É neste contexto que deve ser analisada a comunicação em geral e a televisão em particular. Como dizia há dias o analista Moita Flores, em artigo de opinião publicado no Diário de Notícias, a televisão não é a gestão de programas mas a gestão de intervalos. De facto, é durante os intervalos que as estações fazem o seu volume de negócios, sendo os programas um mero pretexto. O único canal francês que aceitou transmitir uma versão do Big Brother passou o preço do spot publicitário nos intervalos para o dobro, passando um anúncio de vinte segundos a valer qualquer coisa como oito mil contos.

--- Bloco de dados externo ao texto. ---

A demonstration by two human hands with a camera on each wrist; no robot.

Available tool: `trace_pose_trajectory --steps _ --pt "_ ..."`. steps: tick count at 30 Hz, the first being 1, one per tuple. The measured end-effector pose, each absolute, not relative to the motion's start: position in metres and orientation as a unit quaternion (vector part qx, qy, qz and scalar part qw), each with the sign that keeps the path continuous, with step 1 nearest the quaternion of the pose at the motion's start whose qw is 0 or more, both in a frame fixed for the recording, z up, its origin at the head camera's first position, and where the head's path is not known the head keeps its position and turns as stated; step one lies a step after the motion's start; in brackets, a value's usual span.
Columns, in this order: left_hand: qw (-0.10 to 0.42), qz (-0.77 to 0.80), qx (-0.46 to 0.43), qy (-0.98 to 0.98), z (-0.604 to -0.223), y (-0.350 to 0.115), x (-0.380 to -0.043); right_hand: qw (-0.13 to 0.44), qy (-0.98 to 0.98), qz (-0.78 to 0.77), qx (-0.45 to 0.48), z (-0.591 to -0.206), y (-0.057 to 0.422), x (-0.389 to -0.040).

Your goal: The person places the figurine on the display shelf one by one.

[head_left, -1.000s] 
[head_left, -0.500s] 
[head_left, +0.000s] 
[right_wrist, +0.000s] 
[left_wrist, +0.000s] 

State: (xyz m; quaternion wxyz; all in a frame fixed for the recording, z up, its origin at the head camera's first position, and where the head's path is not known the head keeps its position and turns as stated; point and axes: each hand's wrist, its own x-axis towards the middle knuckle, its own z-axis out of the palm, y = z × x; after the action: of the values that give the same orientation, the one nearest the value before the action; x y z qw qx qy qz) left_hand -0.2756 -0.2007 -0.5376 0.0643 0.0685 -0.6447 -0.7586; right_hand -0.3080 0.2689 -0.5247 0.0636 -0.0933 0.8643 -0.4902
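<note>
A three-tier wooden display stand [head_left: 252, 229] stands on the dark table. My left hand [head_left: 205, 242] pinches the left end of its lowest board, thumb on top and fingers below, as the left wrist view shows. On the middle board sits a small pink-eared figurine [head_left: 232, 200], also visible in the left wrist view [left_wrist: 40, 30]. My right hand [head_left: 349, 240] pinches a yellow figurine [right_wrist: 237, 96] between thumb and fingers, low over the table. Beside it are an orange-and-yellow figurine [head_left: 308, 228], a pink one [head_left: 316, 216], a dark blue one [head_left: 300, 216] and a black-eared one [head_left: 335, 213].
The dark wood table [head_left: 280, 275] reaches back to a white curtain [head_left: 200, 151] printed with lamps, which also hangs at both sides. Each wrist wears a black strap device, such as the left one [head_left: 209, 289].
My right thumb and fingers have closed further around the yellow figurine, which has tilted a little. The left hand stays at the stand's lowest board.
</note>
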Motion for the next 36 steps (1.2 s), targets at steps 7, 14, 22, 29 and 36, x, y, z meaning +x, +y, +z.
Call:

O que é espantoso é que uma empresa cuja actividade essencial é a publicidade e o marketing possa abrigar-se sob o chapéu dos direitos instituídos a favor dos órgãos de comunicação social. Porque uma coisa é proteger a liberdade de opinião e a pluralidade da imprensa e outra, totalmente diferente, é que esta liberdade seja usada para proteger actividades que nada têm a ver com aqueles valores. Se as televisões produzem informação durante duas ou três horas por dia, há que lhes proteger a liberdade de informação, a confidencialidade das fontes, com a correspondente exigência da ética jornalística; se fazem marketing durante vinte horas, devem sujeitar-se às regras de qualquer actividade económica. Mas não se invoque a liberdade da imprensa para vender a dignidade e os direitos inalienáveis das pessoas, como o direito à imagem, à intimidade da vida privada, ao bom nome, à boa reputação. E um aviso aos cidadãos incautos: os direitos fundamentais são instituídos para protecção dos indivíduos mas também da própria sociedade. Não são alienáveis, mesmo por acordo.
Se as televisões não forem capazes de assumir as suas responsabilidades éticas, então cabe à Política obrigá-las a fazê-lo, sem complexos de autoritarismo ou má consciência de censuras passadas.